GOAL OF THE EXERCISE
Everything from the first line below through the line with "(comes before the" is to be transcribed exactly, and nothing past it.
:: SUPPLIED RECORDS
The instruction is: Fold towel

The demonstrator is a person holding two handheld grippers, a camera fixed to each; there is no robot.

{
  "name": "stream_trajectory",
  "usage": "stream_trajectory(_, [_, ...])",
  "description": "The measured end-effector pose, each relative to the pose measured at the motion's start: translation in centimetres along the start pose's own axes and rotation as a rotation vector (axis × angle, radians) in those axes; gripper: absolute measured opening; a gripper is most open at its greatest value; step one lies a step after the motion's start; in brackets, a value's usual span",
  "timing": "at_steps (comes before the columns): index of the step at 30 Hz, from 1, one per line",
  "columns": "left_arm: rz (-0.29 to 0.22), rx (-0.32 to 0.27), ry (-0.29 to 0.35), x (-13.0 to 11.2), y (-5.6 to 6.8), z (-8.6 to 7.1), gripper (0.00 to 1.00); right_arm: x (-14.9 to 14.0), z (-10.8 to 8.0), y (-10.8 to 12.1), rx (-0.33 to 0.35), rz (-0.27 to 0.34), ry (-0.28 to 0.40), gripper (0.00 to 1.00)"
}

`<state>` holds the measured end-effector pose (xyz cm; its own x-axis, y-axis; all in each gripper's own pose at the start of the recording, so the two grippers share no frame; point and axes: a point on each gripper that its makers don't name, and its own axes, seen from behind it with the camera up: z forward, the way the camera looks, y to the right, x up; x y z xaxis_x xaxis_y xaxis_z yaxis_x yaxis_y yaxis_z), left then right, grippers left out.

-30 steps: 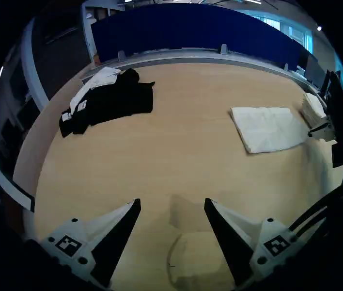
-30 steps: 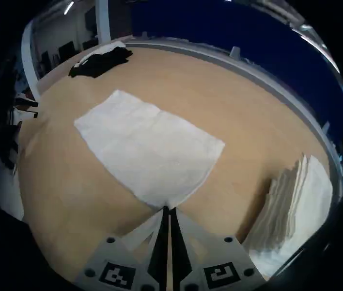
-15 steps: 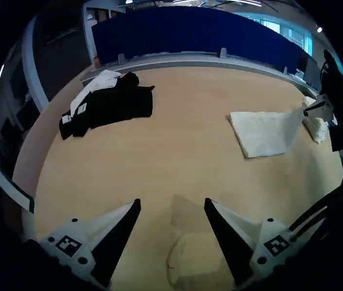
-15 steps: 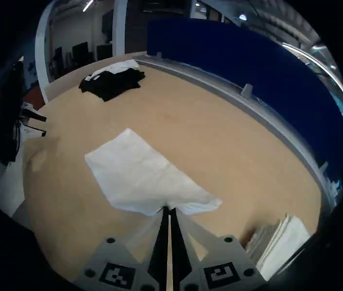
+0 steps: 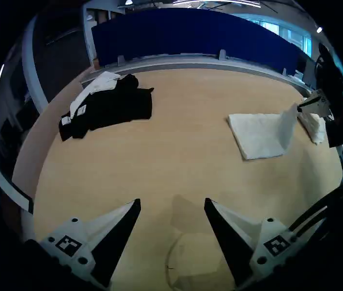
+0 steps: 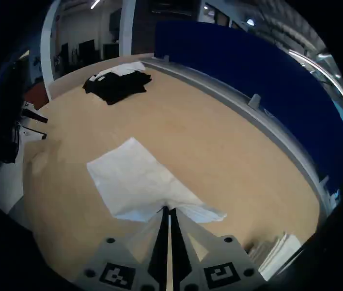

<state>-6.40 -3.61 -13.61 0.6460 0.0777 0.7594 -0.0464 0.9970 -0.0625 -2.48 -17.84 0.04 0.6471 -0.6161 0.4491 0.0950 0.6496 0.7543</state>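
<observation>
A white towel (image 6: 132, 182) lies on the light wooden table (image 6: 210, 145), and its near corner is lifted off the surface. My right gripper (image 6: 167, 211) is shut on that corner. In the left gripper view the same towel (image 5: 258, 133) sits at the right, its right corner pulled up by the right gripper (image 5: 303, 103). My left gripper (image 5: 171, 206) is open low over bare table, far from the towel, with nothing between its fingers.
A pile of black and white clothes (image 5: 106, 102) lies at the table's far left. A stack of folded white towels (image 6: 275, 254) sits by the right edge. A blue partition (image 5: 195, 31) runs along the table's far side.
The right gripper has lifted the towel's corner higher and drawn it back over the towel. The left gripper has stayed in place.
</observation>
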Motion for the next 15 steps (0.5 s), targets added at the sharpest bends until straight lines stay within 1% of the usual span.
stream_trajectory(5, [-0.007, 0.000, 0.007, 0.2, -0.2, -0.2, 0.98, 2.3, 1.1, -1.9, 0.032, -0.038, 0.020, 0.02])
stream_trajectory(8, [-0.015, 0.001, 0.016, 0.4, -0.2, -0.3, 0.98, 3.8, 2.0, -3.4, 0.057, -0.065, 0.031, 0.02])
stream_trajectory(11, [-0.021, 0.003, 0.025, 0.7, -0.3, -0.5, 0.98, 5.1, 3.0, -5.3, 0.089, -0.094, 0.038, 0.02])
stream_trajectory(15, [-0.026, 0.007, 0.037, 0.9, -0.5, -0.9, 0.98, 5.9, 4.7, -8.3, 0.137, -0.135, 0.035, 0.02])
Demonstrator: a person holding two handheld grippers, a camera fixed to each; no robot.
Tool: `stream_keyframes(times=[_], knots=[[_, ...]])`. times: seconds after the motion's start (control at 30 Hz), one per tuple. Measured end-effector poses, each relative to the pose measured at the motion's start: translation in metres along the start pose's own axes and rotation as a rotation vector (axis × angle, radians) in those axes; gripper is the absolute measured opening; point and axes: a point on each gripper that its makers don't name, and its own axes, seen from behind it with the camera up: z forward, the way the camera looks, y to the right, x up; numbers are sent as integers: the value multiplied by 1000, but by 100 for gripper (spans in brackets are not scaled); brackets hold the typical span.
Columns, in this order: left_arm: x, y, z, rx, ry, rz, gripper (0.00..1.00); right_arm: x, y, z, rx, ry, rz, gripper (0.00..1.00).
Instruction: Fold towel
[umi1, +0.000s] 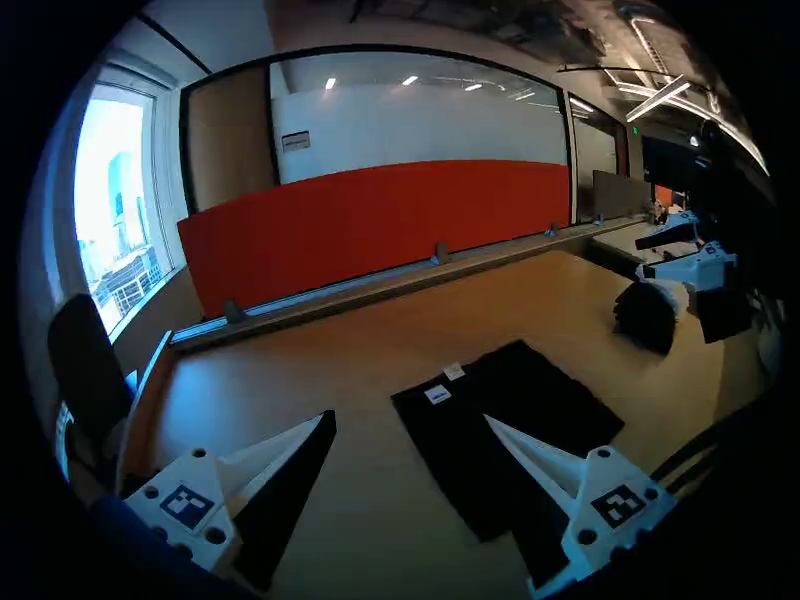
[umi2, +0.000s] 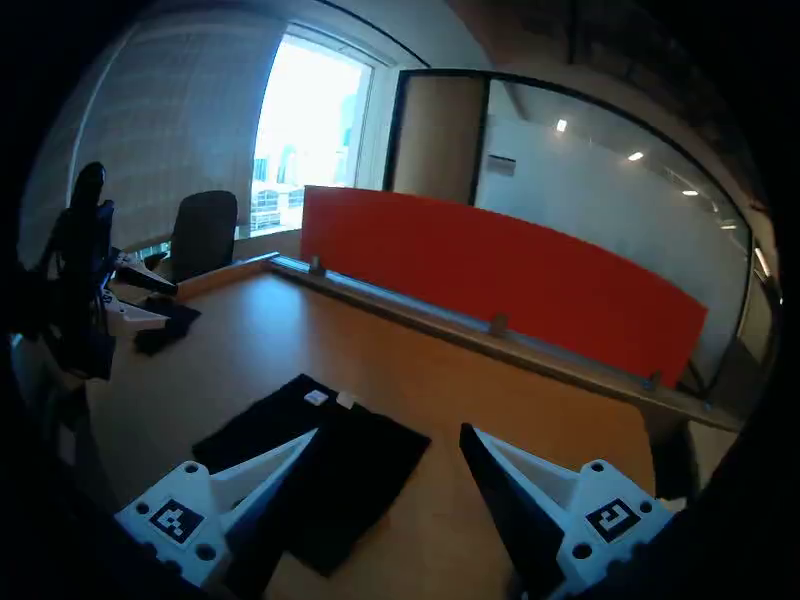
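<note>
Left gripper (umi1: 408, 417) and right gripper (umi2: 390, 430) hover released above the bench (umi1: 400, 320); in the left gripper view the black towel (umi1: 520, 390) lies at five o'clock.

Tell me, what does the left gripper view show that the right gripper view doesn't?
Left gripper view: the right gripper farther off at its right edge, and long ceiling light strips. Right gripper view: the left gripper farther off at its left edge. Shared: the black towel on the wooden table, the orange partition, a window.
</note>
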Motion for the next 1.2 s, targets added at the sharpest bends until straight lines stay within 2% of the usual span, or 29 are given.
stream_keyframes(times=[0.53,1.2], knots=[[-65,31,23,-53,-78,4,99,-64,-18,16,34,-63,6,100],[-137,57,41,-118,-210,6,98,-148,-45,32,93,-197,15,100]])
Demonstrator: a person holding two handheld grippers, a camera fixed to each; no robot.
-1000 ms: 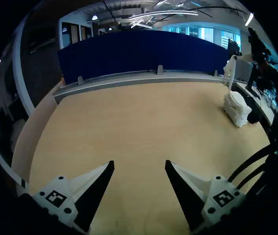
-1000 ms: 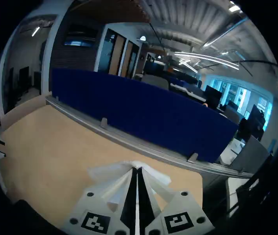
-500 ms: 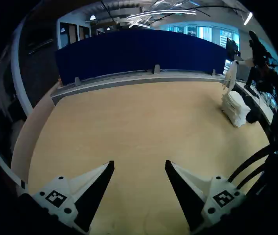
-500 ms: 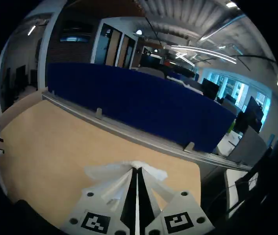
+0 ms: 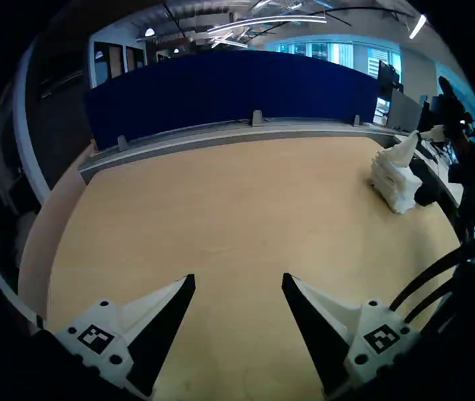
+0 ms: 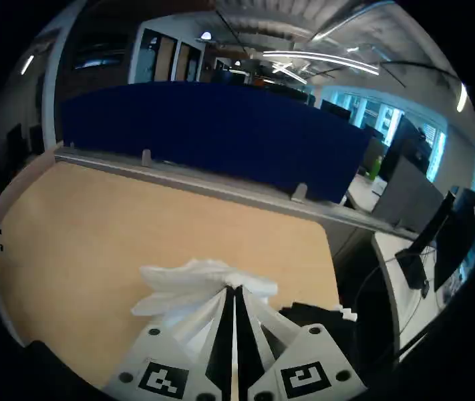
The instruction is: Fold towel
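White terry cloth bunches at the tips of the right gripper (image 6: 234, 291), whose jaws are closed to a sliver and pinch a fold of the towel (image 6: 194, 281) just above the far right corner of the counter (image 6: 137, 220). In the left gripper view that same spot appears at the counter's right edge, where a stack of folded towels (image 5: 392, 184) sits with a peak of cloth pulled up from its top. This reads as the opening step, taking one towel off the pile, with no folding begun. The left gripper (image 5: 237, 277) hovers low over bare pale wood well apart from the stack, its jaws spread wide and holding nothing. A blue partition (image 5: 237, 87) runs along the back edge of the counter. The next move likely calls for carrying the pinched towel to the open middle of the counter and spreading it flat. For that the left jaws would need to catch a second corner. The risk, as I judge it, is dragging a neighbouring towel off the stack, since the grip sits in bunched cloth and not on a clean edge.
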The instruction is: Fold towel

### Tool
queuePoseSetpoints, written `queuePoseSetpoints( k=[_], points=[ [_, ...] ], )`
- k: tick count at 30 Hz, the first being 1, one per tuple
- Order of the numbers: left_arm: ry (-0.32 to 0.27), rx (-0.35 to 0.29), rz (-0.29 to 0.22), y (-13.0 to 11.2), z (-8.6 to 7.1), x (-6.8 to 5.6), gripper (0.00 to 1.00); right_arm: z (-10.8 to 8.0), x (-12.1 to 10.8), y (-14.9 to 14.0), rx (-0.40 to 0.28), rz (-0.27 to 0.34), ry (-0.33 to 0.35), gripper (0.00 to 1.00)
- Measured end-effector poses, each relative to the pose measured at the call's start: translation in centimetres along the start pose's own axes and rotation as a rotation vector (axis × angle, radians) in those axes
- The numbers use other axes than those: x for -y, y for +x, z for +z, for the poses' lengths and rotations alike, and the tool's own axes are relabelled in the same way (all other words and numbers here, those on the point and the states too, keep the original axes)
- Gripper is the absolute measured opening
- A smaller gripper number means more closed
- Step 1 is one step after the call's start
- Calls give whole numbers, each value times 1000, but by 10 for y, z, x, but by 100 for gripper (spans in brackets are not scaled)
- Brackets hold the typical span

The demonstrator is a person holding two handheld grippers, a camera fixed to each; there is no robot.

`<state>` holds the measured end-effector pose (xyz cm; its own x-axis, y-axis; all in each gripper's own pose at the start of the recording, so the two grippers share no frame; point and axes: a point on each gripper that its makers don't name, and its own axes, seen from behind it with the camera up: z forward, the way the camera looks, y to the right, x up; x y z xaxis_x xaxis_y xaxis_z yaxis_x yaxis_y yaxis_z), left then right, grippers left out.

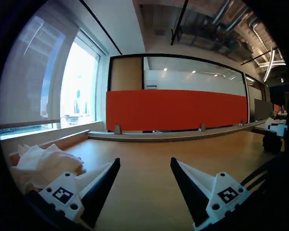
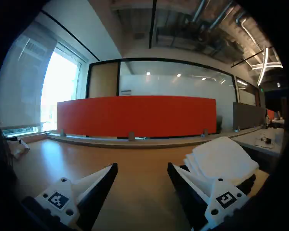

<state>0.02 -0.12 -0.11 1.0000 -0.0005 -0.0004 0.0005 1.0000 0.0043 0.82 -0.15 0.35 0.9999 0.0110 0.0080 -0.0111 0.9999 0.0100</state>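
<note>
**Both grippers open and empty above the table, towels off to either side**

In the left gripper view, your left gripper [image 1: 145,159] had its two fingers spread wide apart with nothing between them, only the bare wooden table [image 1: 156,154] showing through the gap. The crumpled towels [image 1: 44,163] lay in a loose white heap at the left edge of that view, just beside the left finger. They seemed to sit against a low wooden ledge, though you could not tell from this angle whether the finger touched them.

In the right gripper view, your right gripper [image 2: 142,164] was likewise held with its fingers well apart and gripping nothing, over the same table [image 2: 117,158]. The folded towels [image 2: 223,159] sat in a neat white stack on the right side of that view, close behind the right finger. They rested on something dark whose shape was too hidden to make out. A small white bundle [image 2: 17,148] showed at the far left edge, too small to say more.

Across the back of the table stood a long red divider panel [image 1: 175,109], upright along the far edge, with a bright window [image 1: 79,92] to its left.
</note>
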Motion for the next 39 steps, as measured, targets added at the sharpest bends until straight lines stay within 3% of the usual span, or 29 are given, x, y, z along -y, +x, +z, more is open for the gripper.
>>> queuePoseSetpoints(
  k=[39],
  points=[
    [0, 0, 0, 0, 0, 0, 97, -5, 1, -8, -9, -11, -1, 100]
  ],
)
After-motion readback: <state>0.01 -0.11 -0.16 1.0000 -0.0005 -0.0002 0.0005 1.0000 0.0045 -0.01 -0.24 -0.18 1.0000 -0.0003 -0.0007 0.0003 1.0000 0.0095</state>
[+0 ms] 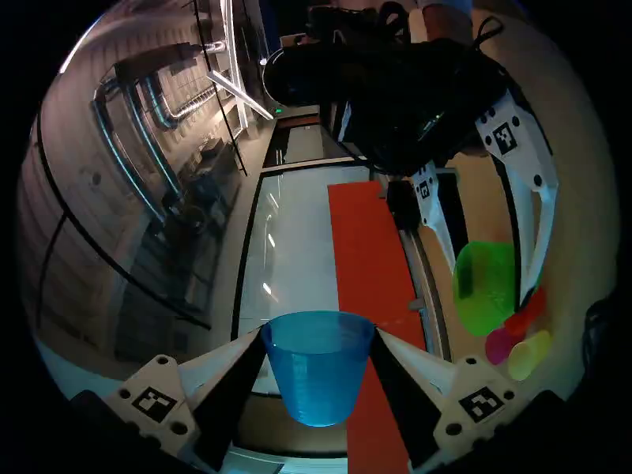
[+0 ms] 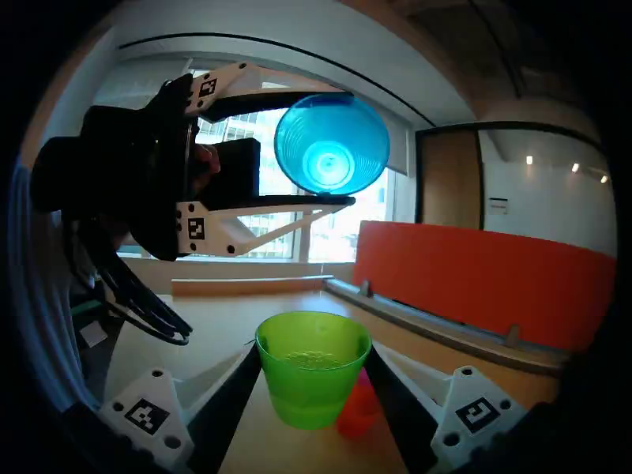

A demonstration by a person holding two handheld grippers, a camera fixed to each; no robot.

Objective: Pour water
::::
TASK OUTPUT
The instruction is: Fold towel

The demonstrator is a person holding two handheld grippers, a camera fixed to each; there is no robot.

{
  "name": "stream_trajectory",
  "usage": "stream_trajectory(_, [_, ...])",
  "description": "The measured end-effector pose, each relative to the pose measured at the motion's start: translation in centimetres along the start pose's own axes and rotation as a rotation vector (axis × angle, radians) in those axes; gripper: absolute measured opening; a gripper is most open at its greatest value; step one lies a step after the motion's start; in brackets, a value's usual span",
  "timing": "at_steps (comes before the columns): index of the step at 30 Hz, from 1, one per line",

That completes the answer to the exercise.